O délicieuse et sinistre
drogue ! que tu sois la pâte épaisse, pesante, qui s’agglutine,
ou que tu te dérobe, quintessenciée, sous l’argent des pilules, –
dawamesk ou haschichine, – tu es terrible, Haschich !
Oui, tu es adorable ; oui, tu
donnes la langueur exquise ou la joie effrénée, la paix, comme
Dieu, l’orgueil, comme Satan ; oui, par toi, l’on oublie ! Hors
des médiocrités de la vie réelle, loin de la sottise rampante et
des devoirs étroits, l’homme par toi s’élève, avec les ailes
de la délivrance, dans les chimères et dans les victoires. Tu es la
fausse clé du paradis ! Si tu ne crées pas, tu transformes.

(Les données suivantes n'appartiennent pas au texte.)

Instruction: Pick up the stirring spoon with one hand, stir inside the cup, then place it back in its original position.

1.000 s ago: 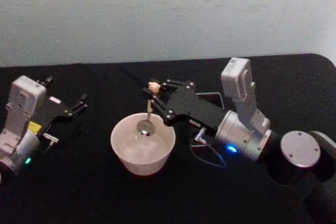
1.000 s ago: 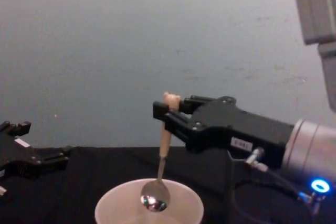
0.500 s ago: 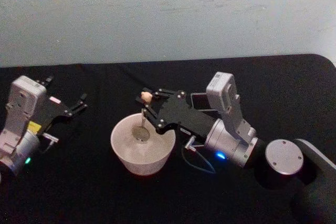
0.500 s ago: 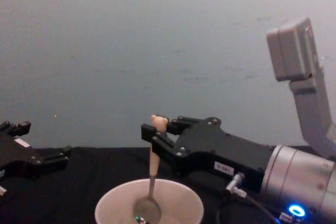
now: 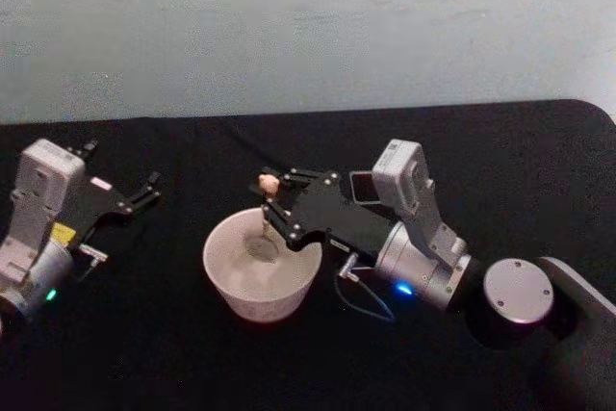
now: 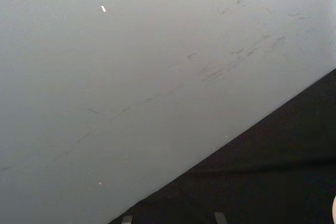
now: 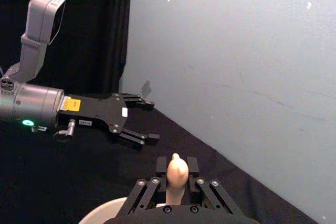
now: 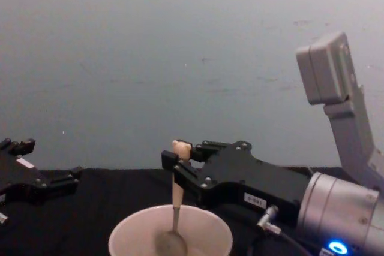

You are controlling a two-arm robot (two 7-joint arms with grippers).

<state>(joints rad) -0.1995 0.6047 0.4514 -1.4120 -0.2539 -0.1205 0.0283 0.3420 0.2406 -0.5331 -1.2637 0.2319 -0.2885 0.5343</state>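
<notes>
Cloth of plain black covers the table in front of me, and a pale grey wall rises behind it. At the far left my left hand sits idle, low at the table's left side, well apart from everything else. Its two fingers are spread and there is nothing between them; from my right wrist I can see that same gap side-on. Moving right, near the middle of the table, stands the cup, wide, round and cream-white, upright with its mouth open to me. Inside it is the stirring spoon. Its round metal bowl is down below the rim, about in the middle of the cup, and I cannot tell whether it touches the bottom. I also cannot tell whether the cup holds anything besides the spoon, since the inside shows only pale. The spoon stands close to upright, its beige handle rising out of the cup and its small bear head poking up just above my fingertips. My right hand hangs over the cup's far right rim, clenched on the handle just under that bear head, with the black fingers pressing in from both sides. My right arm stretches away behind it toward the right side of the table. Just past the hand's black body, partly hidden by my wrist, a corner of the dark grey square holder peeks out on the table, apart from the cup. What lies in it I cannot see.
</notes>
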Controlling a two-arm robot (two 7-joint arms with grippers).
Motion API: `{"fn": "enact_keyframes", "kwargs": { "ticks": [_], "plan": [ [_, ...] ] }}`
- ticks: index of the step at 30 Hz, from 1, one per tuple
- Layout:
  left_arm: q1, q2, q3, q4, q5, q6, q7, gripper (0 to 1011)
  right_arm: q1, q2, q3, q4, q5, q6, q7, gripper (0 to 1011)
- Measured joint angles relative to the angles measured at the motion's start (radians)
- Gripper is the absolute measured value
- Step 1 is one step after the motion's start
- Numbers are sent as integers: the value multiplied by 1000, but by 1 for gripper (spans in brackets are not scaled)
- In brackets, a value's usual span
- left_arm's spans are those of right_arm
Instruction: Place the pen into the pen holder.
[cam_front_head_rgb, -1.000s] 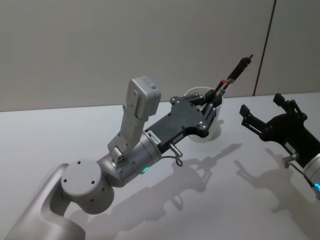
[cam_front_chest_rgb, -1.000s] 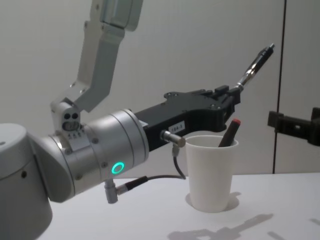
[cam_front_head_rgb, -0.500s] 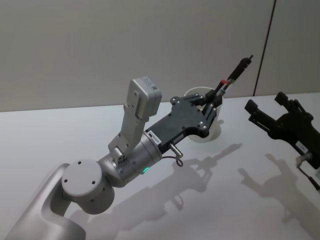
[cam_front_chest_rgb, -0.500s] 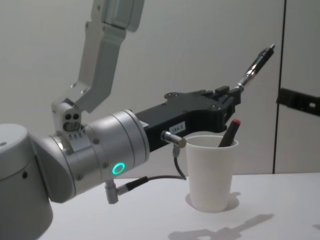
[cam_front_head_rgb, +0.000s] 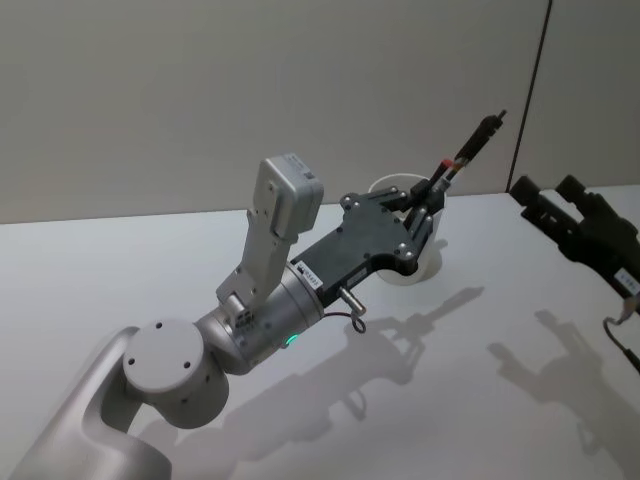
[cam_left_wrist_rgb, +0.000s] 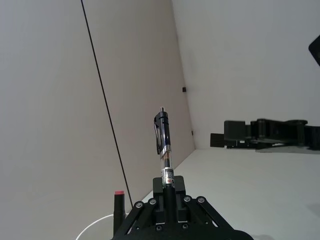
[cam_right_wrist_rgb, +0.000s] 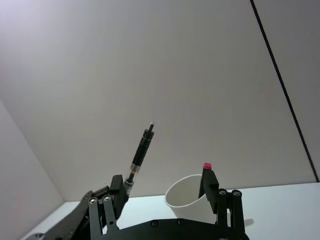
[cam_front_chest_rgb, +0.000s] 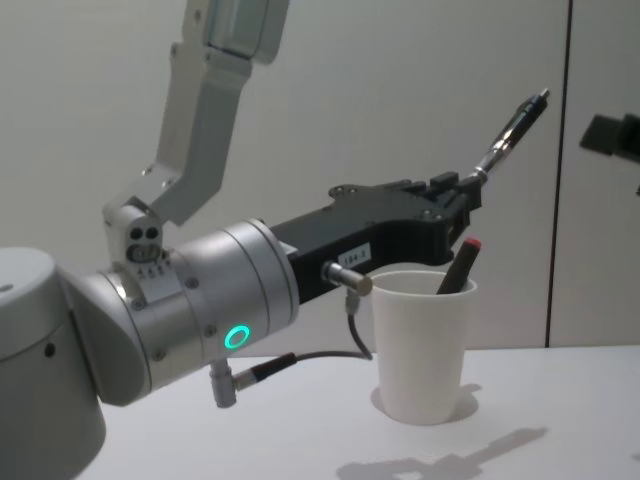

Tu
élargis les horizons ; tu fais d’une rose une forêt de roses,
d’une masure un palais, un soleil d’une lanterne. Celui qui
t’appartiens baise la bouche de Béatrix sur les lèvres d’une
fille, retrouve, centuplée, dans de sales accouplements, la pure
extase du premier amour. Tu dis, toi aussi : « Vous serez comme des
dieux ! » et tu tiens ta promesse ; celui qui convoite l’or entend
s’écrouler autour de lui des niagaras somptueux de monnaies ;
celui qui aspire à la gloire des Dante et des Shakespeare, voit se
précipiter sur son passage l’enthousiasme éperdu des foules ; et
pour celui que tente le triomphe des chefs militaires, tu sonnes dans
les clairons héroïques et flottes dans les victorieuses bannières.